## PROBLEM TO WORK ON
The reply should contain all of the data below, word for word.

## PROVIDED DATA
____

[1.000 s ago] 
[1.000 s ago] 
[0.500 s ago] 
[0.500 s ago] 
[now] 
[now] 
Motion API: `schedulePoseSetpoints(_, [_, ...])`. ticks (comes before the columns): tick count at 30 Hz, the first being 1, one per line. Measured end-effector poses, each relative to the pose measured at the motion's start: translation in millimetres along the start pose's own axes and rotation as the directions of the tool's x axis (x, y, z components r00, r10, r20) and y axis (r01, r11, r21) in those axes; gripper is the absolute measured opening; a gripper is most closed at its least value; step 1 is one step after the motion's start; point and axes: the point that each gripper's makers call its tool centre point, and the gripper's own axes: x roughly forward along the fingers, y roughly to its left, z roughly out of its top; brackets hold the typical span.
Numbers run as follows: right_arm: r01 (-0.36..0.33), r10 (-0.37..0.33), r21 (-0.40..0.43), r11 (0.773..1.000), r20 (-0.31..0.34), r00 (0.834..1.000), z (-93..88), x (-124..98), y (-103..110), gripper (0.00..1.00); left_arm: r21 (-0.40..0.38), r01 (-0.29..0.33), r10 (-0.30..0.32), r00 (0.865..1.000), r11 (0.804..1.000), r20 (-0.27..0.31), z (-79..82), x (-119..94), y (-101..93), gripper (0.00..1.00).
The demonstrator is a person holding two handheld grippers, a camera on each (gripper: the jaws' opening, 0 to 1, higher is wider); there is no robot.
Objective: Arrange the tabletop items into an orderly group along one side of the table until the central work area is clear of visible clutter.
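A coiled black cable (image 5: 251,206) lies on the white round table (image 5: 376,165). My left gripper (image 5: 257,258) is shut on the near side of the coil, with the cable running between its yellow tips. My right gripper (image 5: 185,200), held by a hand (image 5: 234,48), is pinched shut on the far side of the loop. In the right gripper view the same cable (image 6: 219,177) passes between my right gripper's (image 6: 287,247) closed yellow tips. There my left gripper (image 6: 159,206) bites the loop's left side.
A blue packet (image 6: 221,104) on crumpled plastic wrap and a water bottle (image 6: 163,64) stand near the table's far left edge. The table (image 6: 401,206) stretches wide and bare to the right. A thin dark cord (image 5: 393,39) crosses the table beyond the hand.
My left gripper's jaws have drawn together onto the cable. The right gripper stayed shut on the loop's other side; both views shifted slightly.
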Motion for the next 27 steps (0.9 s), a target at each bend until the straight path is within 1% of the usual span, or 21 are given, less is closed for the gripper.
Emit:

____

## RESULT FOR THIS EXERCISE
[1.000 s ago] 
[1.000 s ago] 
[0.500 s ago] 
[0.500 s ago] 
[now] 
[now] 
Motion API: `schedulePoseSetpoints(_, [_, ...])`. ticks (comes before the columns): tick count at 30 Hz, the first being 1, one per line. Measured end-effector poses, each relative to the pose measured at the motion's start: translation in millimetres along the start pose's own axes and rotation as the directions of the tool's x axis (x, y, z components r00, r10, r20) and y axis (r01, r11, r21) in those axes; gripper is the absolute measured opening; a gripper is most closed at its least value; step 1 is one step after the motion's start; point and axes: the point that each gripper's makers call its tool centre point, and the gripper's own axes: x roughly forward along the fingers, y roughly to its left, z roughly out of its top; brackets hold the typical span.
Numbers run as follows: right_arm: r01 (-0.36..0.33), r10 (-0.37..0.33), r21 (-0.40..0.43), r11 (0.773..1.000), r20 (-0.31..0.34), r00 (0.834..1.000), z (-93..88), x (-124..98), y (-103..110), gripper (0.00..1.00); left_arm: r21 (-0.40..0.38), r01 (-0.29..0.33), r10 (-0.30..0.32), r00 (0.865..1.000), r11 (0.804..1.000), r20 (-0.27..0.31), z (-79..82), x (-119..94), y (-101..93), gripper (0.00..1.00).
The demonstrator is a person holding two handheld grippers, a camera on each (gripper: the jaws' opening, 0 to 1, higher is wider); there is no robot.
Objective: Arrange the tabletop items into an orderly group along one side of the table until the central work area is clear of visible clutter.
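A coiled black cable (image 5: 251,206) lies on the white round table (image 5: 376,165). My left gripper (image 5: 257,258) is shut on the near side of the coil, with the cable running between its yellow tips. My right gripper (image 5: 185,200), held by a hand (image 5: 234,48), is pinched shut on the far side of the loop. In the right gripper view the same cable (image 6: 219,177) passes between my right gripper's (image 6: 287,247) closed yellow tips. There my left gripper (image 6: 159,206) bites the loop's left side.
A blue packet (image 6: 221,104) on crumpled plastic wrap and a water bottle (image 6: 163,64) stand near the table's far left edge. The table (image 6: 401,206) stretches wide and bare to the right. A thin dark cord (image 5: 393,39) crosses the table beyond the hand.
My left gripper's jaws have drawn together onto the cable. The right gripper stayed shut on the loop's other side; both views shifted slightly.
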Motion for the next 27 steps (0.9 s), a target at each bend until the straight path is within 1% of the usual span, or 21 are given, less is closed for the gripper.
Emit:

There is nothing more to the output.